Control of Hematopoietic Stem Cell Expansion by Inhibition of Axin Polymerization

Type of Award: Catalyst
Date Awarded: August 2014
Award End Date: July 2016
Amount Awarded: $ 200,000.00
PI(s): Zhijian Qian, PhD, UIC; Wei Du, PhD, UChicago;

Abstract: Cell based therapies represent promising treatment strategies for many diseases at the frontier of medicine and are often limited by the ability to generate sufficient amount of stem/progenitor cells. The beta-catenin signaling pathway is highly conserved between flies and mammalian systems and plays critical roles in controlling the self-renewal, proliferation, and differentiation of many types of stem/progenitor cells.

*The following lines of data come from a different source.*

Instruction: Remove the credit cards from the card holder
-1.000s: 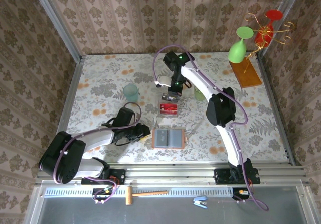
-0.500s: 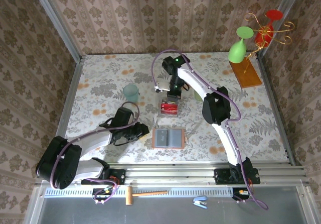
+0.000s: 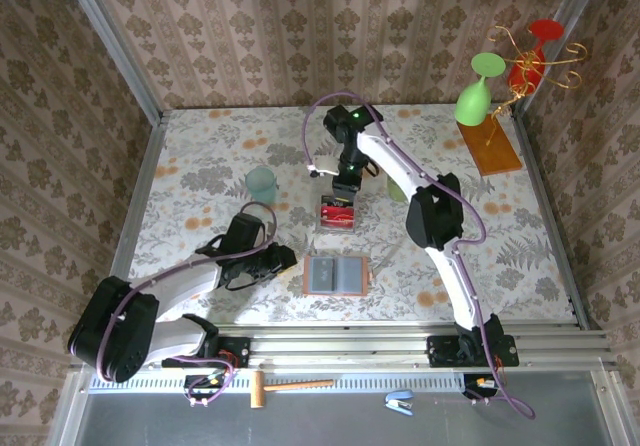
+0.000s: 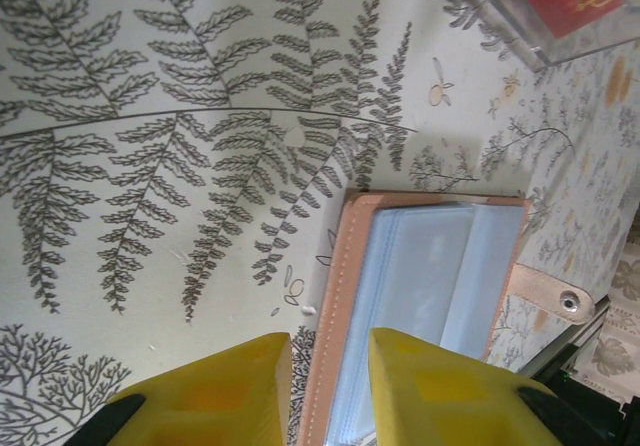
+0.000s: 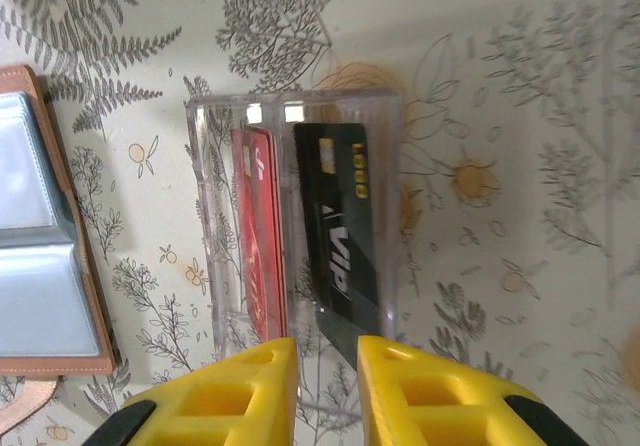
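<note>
Closest to me, down on the metal ledge in front of the arms, lies a small wooden mallet point(image 3: 290, 386). Past the rail, on the flowered tabletop point(image 3: 190, 181), the card holder point(image 3: 335, 275) lies opened flat near the front edge, tan leather rim up, grey-blue pockets showing and its snap tab sticking out to one side. The left hand point(image 3: 283, 259) sits low just beside the holder's left edge. From its wrist camera the yellow fingers point(image 4: 215, 391) stand a little apart, and the holder's point(image 4: 430, 276) stitched edge runs down into the gap between them without either finger pinching it, as far as I can see. A little farther back stands a clear box point(image 3: 338, 224) with the red credit cards point(image 3: 338, 209) upright inside. The right hand point(image 3: 345, 188) hangs just over the box's far end. Seen from that wrist, its fingers point(image 5: 235, 386) are slightly parted, and a black card point(image 5: 340, 226) marked VIP stands in the slot next to the red ones point(image 5: 262, 236), its lower corner just clear of the gap. Left of the box is a pale green cup point(image 3: 262, 183). In the far right corner sits a wooden board point(image 3: 490, 146).
</note>
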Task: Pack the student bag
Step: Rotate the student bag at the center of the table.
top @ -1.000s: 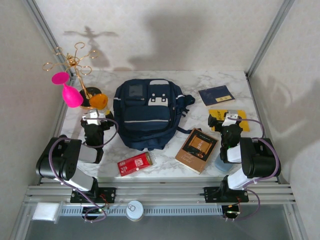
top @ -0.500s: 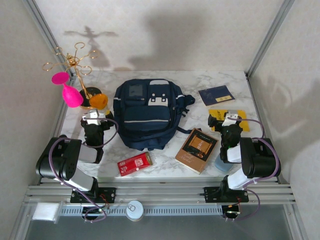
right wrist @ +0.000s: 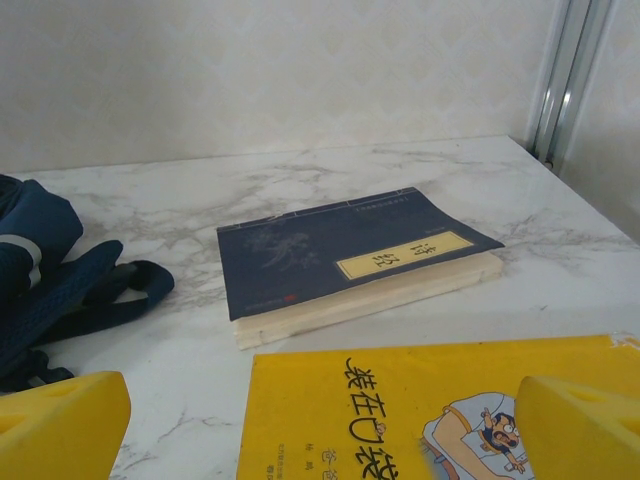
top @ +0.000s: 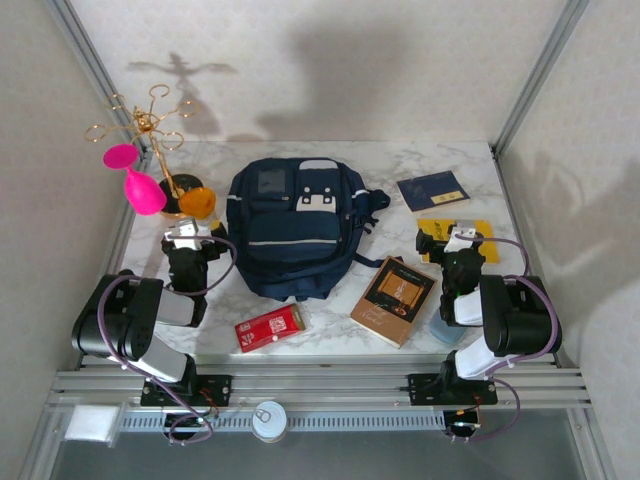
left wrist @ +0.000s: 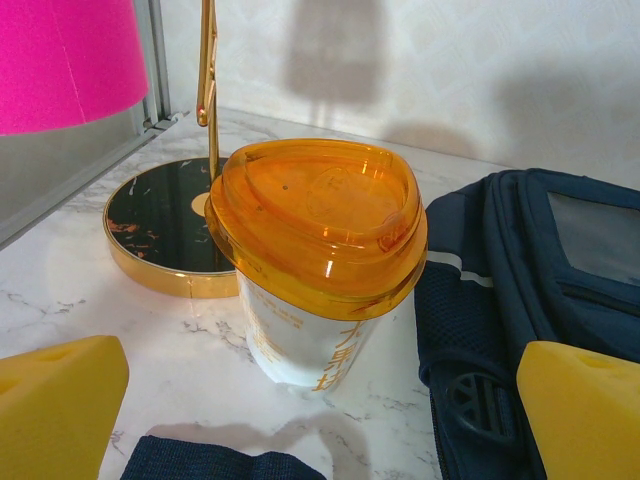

However little is known of how the beta-catenin signaling can be controlled to specifically modulate stem/progenitor cell self-renewal and proliferation without affecting their differentiation. While null mutants of Drosophila Axin, a key negative regulator of beta-catenin pathway, affects both stem/progenitor cell self-renewal, proliferation, and differentiation, recent studies from the Du lab revealed that disrupting the DIX domain of Axin, which blocks Axin polymerization, only promoted stem/progenitor cell self-renewal, proliferation, but did not affect their differentiation. These observations suggest that inhibition of Axin polymerization can potentially be used to specifically control stem/progenitor cell self-renewal and proliferation without affecting their differentiation. This discovery sparked a new collaboration with the Qian lab at UIC, who has significant expertise studying the roles of the Wnt signaling in hematopoietic stem cells (HSCs). The new collaboration is aimed at developing a novel approach to modulate HSCs self-renewal and proliferation without affecting their differentiation. For this proposal, the Qian lab will generate a mouse model with Axin polymerization mutation in HSCs and will test the effects of disrupting Axin polymerization on HSC self-renewal, proliferation, and differentiation. The Du lab will develop high-throughput cell imaging based assays for Axin polymerization and will screen for compounds that can inhibit Axin polymerization. These studies will potentially lead to the identification of compounds that can promote the expansion of HSCs in vitro and improve clinical outcomes for HSC transplantation.